_WHAT YOU ARE ASKED TO DO_
When you reach the line with "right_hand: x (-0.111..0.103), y" in the listing below, transcribe it and each line after it up to and including the line with "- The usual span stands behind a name", exactly and with nothing else.
═════ DATASET EXTRACT
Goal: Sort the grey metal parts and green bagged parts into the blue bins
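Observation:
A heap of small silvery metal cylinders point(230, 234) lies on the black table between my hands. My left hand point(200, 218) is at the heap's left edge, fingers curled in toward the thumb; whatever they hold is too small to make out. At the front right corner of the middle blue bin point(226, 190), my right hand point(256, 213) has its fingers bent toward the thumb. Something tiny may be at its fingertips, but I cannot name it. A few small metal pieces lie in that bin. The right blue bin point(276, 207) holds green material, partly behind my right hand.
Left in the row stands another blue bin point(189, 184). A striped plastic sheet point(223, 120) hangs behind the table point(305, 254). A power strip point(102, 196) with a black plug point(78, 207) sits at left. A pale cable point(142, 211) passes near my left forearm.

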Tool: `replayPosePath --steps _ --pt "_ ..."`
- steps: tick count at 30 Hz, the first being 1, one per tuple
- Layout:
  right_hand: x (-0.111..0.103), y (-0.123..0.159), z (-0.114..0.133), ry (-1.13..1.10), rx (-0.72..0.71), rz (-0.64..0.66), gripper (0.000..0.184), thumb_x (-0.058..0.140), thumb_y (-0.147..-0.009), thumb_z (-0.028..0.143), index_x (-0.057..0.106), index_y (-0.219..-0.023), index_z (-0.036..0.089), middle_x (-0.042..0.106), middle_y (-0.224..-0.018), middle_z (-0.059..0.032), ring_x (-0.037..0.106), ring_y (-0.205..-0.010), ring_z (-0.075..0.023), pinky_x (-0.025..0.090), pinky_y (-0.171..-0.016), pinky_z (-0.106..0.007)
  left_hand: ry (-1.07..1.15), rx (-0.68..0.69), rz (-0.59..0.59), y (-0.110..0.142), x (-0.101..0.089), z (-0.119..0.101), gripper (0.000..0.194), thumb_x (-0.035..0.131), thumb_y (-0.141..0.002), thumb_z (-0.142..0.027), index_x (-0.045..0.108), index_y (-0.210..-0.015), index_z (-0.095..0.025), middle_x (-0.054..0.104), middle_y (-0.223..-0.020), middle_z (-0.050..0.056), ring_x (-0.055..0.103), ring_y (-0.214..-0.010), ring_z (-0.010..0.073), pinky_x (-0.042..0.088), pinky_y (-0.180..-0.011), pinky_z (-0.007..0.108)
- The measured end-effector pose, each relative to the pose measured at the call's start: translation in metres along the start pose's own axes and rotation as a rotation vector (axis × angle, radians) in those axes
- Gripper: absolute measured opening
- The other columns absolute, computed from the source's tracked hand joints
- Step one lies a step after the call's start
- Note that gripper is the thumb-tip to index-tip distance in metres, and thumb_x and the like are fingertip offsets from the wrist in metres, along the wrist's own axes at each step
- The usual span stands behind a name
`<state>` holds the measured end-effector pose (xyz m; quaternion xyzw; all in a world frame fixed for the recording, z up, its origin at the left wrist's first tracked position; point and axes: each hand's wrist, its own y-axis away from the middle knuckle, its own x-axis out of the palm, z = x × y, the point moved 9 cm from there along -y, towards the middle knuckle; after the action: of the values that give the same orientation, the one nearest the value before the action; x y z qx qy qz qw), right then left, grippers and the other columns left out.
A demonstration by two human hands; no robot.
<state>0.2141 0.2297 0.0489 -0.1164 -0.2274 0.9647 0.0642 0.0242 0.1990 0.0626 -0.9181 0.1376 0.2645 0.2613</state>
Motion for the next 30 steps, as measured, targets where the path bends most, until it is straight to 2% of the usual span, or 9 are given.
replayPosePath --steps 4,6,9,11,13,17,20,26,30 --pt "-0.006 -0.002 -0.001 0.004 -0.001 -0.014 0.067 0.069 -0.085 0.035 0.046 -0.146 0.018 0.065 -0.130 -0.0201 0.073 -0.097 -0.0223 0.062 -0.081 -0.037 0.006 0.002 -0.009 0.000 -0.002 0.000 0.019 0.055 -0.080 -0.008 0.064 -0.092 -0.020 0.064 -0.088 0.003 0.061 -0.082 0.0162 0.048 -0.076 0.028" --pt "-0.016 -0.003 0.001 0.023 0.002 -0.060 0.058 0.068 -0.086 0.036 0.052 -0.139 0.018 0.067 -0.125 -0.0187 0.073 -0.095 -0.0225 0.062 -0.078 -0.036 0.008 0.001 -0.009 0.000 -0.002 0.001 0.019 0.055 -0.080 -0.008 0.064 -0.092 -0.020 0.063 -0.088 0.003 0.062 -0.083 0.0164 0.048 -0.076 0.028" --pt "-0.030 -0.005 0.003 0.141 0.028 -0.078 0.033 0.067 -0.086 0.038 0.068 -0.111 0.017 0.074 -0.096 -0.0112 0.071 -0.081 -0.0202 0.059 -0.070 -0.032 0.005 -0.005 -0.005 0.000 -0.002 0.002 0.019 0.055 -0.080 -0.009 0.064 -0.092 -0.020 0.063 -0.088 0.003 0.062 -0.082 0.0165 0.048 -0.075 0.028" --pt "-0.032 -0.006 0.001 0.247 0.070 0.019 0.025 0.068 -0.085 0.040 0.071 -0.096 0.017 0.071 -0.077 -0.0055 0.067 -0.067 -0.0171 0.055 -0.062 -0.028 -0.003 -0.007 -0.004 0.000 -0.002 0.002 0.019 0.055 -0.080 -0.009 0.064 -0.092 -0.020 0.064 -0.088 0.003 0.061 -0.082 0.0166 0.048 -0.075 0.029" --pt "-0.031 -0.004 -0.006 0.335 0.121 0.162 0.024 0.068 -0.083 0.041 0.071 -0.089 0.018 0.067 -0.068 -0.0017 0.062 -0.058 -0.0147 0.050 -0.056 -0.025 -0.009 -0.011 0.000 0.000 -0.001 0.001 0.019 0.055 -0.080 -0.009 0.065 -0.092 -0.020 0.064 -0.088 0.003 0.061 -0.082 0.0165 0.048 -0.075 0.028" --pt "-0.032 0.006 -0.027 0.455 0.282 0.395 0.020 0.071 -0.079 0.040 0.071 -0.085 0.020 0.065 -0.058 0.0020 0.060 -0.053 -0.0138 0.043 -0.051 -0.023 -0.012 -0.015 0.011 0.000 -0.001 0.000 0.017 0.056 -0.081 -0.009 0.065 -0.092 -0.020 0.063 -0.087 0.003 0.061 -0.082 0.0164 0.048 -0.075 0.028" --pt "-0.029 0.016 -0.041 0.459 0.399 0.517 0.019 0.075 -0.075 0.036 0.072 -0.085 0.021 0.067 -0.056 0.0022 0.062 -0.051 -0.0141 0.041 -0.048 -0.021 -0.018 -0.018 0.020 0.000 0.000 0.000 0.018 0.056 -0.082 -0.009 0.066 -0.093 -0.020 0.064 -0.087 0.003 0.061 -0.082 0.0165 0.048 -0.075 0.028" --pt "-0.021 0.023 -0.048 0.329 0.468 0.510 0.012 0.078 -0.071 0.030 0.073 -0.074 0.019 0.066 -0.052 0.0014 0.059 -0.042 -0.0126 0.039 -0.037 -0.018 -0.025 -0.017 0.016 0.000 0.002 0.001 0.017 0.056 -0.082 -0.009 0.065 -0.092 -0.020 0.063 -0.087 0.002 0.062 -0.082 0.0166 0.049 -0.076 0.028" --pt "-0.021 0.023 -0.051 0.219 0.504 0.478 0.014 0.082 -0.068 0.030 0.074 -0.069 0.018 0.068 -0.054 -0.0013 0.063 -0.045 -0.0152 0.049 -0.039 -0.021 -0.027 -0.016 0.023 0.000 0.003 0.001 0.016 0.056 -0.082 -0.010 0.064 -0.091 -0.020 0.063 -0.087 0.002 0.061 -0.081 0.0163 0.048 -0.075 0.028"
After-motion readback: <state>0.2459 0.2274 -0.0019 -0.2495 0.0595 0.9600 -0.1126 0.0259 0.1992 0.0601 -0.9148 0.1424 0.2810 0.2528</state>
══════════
_REPLY_
  right_hand: x (-0.111..0.103), y (-0.123..0.159), z (-0.114..0.133), ry (-1.13..1.10), rx (-0.72..0.71), rz (-0.64..0.66), gripper (0.000..0.184), thumb_x (-0.058..0.140), thumb_y (-0.147..-0.009), thumb_z (-0.028..0.143), index_x (-0.057..0.106), index_y (-0.219..-0.023), index_z (-0.036..0.089), middle_x (-0.042..0.106), middle_y (-0.224..-0.018), middle_z (-0.059..0.032), ring_x (-0.037..0.106), ring_y (-0.205..-0.010), ring_z (-0.075..0.023), pinky_x (-0.025..0.090), pinky_y (-0.171..-0.016), pinky_z (-0.106..0.007)
  left_hand: ry (-1.07..1.15), rx (-0.68..0.69), rz (-0.59..0.59), y (-0.110..0.142), x (-0.101..0.089), z (-0.119..0.101), gripper (0.000..0.194), thumb_x (-0.035..0.131), thumb_y (-0.141..0.002), thumb_z (-0.142..0.027), index_x (-0.045..0.108), index_y (-0.210..-0.015), index_z (-0.095..0.025), middle_x (-0.054..0.104), middle_y (-0.223..-0.020), middle_z (-0.050..0.056), ring_x (-0.055..0.103), ring_y (-0.214..-0.010), ring_z (-0.010..0.073), pinky_x (-0.042..0.088), pinky_y (-0.180..-0.011), pinky_z (-0.007..0.108)
- The measured end-effector pose, each relative to the pose measured at the call's start: translation in metres along the start pose's own axes and rotation as a rotation vector (axis × angle, radians) in those axes
- Gripper: absolute measured opening
- The other columns absolute, computed from the source's tracked hand joints
- Step one lies a step after the call's start
- Note that gripper is the thumb-tip to index-tip distance in metres, and thumb_x and the like are fingertip offsets from the wrist in metres, along the wrist's own axes at each step
- The usual span stands behind a name

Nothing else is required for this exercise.